## Assignment
From the data that follows, print exactly the lines starting at the one containing "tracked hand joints" and ending at the one containing "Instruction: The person"; include both of them and nothing more.
-------- Given data --------
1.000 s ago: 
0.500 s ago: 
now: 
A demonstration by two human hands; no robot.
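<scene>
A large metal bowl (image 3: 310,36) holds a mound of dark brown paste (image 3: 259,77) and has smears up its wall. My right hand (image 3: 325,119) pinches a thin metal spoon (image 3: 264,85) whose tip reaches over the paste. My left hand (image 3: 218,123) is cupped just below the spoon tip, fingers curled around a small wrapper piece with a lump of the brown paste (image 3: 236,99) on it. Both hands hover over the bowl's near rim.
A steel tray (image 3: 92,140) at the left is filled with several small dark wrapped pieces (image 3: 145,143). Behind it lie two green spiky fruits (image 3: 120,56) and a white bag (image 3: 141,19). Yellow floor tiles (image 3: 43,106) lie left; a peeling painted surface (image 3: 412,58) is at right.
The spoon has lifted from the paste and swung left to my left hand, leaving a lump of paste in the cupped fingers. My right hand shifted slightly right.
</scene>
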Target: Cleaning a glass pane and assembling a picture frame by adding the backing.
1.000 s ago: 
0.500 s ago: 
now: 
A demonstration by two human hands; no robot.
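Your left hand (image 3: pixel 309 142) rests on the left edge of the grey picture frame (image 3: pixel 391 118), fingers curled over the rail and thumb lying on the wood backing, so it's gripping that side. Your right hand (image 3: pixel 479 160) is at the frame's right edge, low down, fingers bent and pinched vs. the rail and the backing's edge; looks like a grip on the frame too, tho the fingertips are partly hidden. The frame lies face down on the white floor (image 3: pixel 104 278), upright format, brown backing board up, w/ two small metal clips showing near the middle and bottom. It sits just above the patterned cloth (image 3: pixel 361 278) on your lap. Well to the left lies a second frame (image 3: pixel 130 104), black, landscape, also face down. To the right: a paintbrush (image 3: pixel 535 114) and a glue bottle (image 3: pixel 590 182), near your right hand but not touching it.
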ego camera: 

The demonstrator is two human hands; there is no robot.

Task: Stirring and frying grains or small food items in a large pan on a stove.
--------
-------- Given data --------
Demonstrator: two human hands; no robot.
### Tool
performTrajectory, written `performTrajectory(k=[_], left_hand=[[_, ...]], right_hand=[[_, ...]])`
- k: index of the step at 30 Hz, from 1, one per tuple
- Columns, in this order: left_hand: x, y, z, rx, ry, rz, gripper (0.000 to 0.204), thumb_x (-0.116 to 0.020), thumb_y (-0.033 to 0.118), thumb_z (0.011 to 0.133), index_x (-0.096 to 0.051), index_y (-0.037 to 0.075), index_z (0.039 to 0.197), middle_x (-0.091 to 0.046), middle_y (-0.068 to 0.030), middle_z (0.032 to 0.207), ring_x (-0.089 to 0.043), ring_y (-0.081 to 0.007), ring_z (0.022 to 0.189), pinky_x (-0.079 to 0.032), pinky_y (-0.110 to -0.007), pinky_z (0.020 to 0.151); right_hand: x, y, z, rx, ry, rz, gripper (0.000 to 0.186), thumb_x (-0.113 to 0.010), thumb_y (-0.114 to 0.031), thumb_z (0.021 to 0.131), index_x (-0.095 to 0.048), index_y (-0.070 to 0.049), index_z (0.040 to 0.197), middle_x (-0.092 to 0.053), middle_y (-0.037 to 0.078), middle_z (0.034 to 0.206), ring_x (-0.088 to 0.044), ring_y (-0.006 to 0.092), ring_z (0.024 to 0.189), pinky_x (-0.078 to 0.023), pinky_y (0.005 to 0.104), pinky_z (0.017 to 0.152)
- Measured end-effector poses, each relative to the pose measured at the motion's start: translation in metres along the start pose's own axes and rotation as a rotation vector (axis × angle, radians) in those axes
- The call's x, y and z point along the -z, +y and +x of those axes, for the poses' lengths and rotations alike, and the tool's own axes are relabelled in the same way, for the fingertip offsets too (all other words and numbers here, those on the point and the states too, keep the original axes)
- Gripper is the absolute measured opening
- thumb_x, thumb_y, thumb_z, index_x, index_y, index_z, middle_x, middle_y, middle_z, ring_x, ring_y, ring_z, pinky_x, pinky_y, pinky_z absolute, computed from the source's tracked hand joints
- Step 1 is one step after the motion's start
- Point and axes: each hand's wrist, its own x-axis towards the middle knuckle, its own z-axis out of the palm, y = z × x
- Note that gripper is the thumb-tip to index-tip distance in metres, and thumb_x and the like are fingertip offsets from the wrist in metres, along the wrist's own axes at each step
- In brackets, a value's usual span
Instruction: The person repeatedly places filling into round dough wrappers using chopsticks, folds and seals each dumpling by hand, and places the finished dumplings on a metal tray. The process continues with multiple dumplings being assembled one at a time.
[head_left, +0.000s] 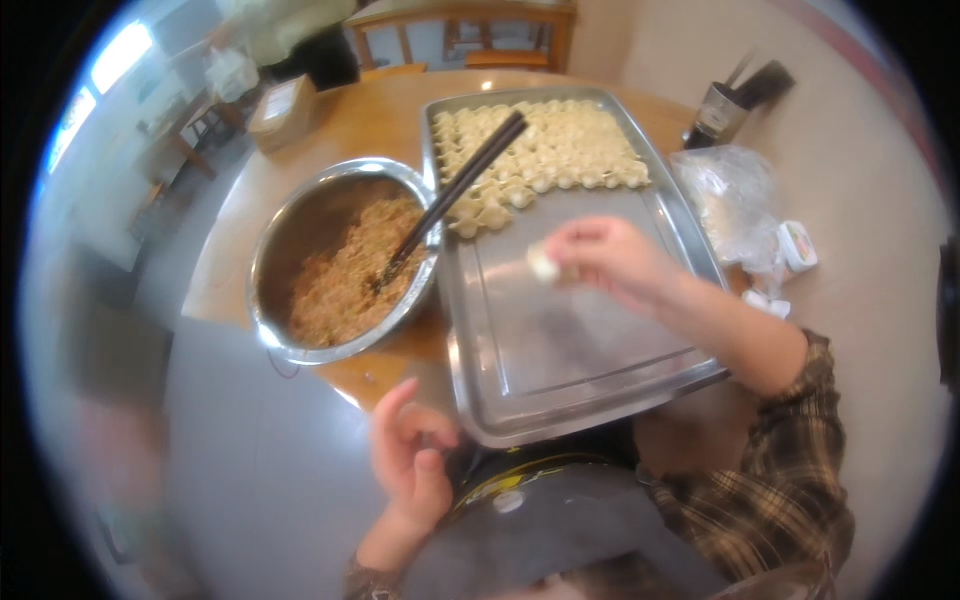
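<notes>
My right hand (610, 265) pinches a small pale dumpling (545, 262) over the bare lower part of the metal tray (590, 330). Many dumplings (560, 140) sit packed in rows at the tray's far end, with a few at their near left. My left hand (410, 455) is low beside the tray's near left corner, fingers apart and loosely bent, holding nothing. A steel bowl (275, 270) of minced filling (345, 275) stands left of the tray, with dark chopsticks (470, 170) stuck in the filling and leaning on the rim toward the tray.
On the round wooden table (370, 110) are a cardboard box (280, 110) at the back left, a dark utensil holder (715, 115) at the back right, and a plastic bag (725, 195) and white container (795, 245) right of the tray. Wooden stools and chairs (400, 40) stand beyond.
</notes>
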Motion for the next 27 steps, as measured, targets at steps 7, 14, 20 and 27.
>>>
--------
## Task output
- thumb_x, thumb_y, thumb_z, index_x, index_y, index_z, middle_x, middle_y, middle_z, ring_x, ring_y, ring_z, pinky_x, pinky_y, pinky_z absolute, computed from the source's tracked hand joints
- Step 1 is one step after the motion's start
- Point and axes: each hand's wrist, its own x-axis towards the middle knuckle, its own z-axis out of the palm, y = z × x
- Note that gripper is the thumb-tip to index-tip distance in metres, and thumb_x and the like are fingertip offsets from the wrist in metres, along the wrist's own axes at each step
- In brackets, a value's usual span
Instruction: The person repeatedly places filling into round dough wrappers using chopsticks, folds and seals each dumpling by hand, and places the finished dumplings on a metal tray. The process continues with multiple dumplings being assembled one at a time.

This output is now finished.